In my recent experiments with Wayland, I find my self still very much trying to decide on a decent panel.
At present, I am wrestling with the configs for sfwbar - mainly because the documentation seems fairly sparse. Lots other people seem to use it, though, so it must be possible to figure it out.
I'm currently struggling with three particular aspects:
How to prevent windows maximising over or under the bar. At the moment the bottom of all my windows is hidden under the panel.
Configuring some sort of network data for the widget. At the moment I have a very simple LAN icon which, as a tooltip, displays static information that I could easily obtain with a simple "ip a". What I really want is, at the very least, some way of monitoring when my interface is transferring data in one direction or the other. If it could tell me the amount of data that would be perfect. All I've been able to figure out so far from what docs there are is that it might be something to do with a NetStat function. How to use this function, however, is far from clear and I can't find examples.
How to get a bar on each of my monitors that, ideally, displays icons for only the windows on that monitor.
Add:
SetExclusiveZone "auto"
to Function "SfwbarInit" in the config file. This will tell the compositor not to position windows over our under the bar. The actual behaviour will depend on your compositor though. I know some older compositors didn't respect this.
What you're probably looking for is NetStat("rxrate") - this function gives you the incoming transfer rate on a network interface. You can specify a network interface as a second parameter, I.e. NetStat("rxrate", "eth0"). If you don't specify an interface, it will query the interface for the default gateway. For outgoing traffic, you can use NetStat("txrate"). Now, you still need to build a widget to visualise this on the bar, I.e. you can add the following to the layout section:
And add module("network") at the beginning of your config to load the network module.

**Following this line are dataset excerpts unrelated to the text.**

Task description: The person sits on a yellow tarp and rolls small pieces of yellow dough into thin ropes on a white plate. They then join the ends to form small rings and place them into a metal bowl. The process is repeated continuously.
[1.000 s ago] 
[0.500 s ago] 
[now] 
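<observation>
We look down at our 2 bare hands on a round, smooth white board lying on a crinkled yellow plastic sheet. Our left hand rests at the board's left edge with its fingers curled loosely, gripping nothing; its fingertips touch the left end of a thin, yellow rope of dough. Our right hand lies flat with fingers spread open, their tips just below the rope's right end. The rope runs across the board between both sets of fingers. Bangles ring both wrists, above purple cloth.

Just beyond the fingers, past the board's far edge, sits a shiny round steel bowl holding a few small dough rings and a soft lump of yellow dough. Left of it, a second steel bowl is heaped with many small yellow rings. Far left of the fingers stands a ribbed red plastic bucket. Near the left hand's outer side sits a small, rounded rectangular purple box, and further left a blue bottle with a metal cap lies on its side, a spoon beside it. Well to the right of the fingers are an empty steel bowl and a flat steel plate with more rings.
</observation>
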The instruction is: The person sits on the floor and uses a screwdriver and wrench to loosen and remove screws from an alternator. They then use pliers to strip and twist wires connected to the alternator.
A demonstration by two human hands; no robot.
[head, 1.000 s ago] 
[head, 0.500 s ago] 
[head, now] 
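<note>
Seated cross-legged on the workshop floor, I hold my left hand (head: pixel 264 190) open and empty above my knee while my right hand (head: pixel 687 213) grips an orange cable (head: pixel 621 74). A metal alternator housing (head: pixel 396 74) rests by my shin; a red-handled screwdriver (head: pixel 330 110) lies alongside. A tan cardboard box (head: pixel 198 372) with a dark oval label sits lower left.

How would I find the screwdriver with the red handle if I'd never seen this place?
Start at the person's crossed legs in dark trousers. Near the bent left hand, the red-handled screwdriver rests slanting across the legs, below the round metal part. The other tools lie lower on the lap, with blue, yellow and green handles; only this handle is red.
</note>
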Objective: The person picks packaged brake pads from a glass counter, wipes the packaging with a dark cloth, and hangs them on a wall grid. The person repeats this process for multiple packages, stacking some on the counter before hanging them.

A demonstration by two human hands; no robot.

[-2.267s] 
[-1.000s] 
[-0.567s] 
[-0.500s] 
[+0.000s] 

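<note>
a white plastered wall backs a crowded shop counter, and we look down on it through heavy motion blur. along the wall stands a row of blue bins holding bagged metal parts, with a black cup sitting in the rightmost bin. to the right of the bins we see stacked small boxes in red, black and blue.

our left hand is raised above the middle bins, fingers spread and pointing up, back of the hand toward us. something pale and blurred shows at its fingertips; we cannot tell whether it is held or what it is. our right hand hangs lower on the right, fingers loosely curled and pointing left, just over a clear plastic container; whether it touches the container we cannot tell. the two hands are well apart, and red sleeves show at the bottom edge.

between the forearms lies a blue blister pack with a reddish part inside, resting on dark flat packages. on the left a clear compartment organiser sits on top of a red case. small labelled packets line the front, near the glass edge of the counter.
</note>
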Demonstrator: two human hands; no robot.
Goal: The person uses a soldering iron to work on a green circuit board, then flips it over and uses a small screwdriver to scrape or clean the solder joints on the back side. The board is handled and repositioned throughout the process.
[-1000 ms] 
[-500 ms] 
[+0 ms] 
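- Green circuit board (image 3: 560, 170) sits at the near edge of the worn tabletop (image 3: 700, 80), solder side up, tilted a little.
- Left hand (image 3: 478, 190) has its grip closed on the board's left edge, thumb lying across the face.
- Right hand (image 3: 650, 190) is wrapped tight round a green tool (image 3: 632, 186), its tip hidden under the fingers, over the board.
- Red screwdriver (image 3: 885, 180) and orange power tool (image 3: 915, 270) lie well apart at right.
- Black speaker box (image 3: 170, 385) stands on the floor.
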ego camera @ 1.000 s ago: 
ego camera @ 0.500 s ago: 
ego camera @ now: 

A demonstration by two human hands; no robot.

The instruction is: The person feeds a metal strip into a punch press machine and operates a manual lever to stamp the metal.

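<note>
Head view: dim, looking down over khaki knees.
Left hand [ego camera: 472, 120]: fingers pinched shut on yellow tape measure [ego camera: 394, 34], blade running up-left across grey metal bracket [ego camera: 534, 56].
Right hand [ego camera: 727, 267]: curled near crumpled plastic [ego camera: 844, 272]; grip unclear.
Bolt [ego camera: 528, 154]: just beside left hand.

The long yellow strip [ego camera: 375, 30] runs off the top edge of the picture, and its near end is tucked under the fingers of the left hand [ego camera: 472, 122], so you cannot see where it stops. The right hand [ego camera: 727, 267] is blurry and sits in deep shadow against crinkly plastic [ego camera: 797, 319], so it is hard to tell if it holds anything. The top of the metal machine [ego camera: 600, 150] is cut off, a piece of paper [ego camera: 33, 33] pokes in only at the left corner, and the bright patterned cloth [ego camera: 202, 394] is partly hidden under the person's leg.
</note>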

This will add a basic string with an incoming transfer rate. Css min-width is there to prevent it from constantly resizing as the length of the string changes. You can use different widget types to visualise it in different ways of course.
To mirror the bar across monitors, add:
SetMirror "*"
To Function. "SfwbarInit"
If you want only windows for a given monitor to appear on each bar, you can add:
filter = output
To the taskbar widget definition within the layout.
Hopefully this helps. Let me know if there is anything else you want to do.
Everything seems to have worked well - except using 'filter = output' which causes sfwbar to vanish immediately after starting with no obvious error message...
Ok, this is a bug triggered by combination of a grouped taskbar and an output filter. I fixed it in the latest git version. in case you want to try it now, or you can wait until beta15 to get this combination working. Thank for helping debug this usecase!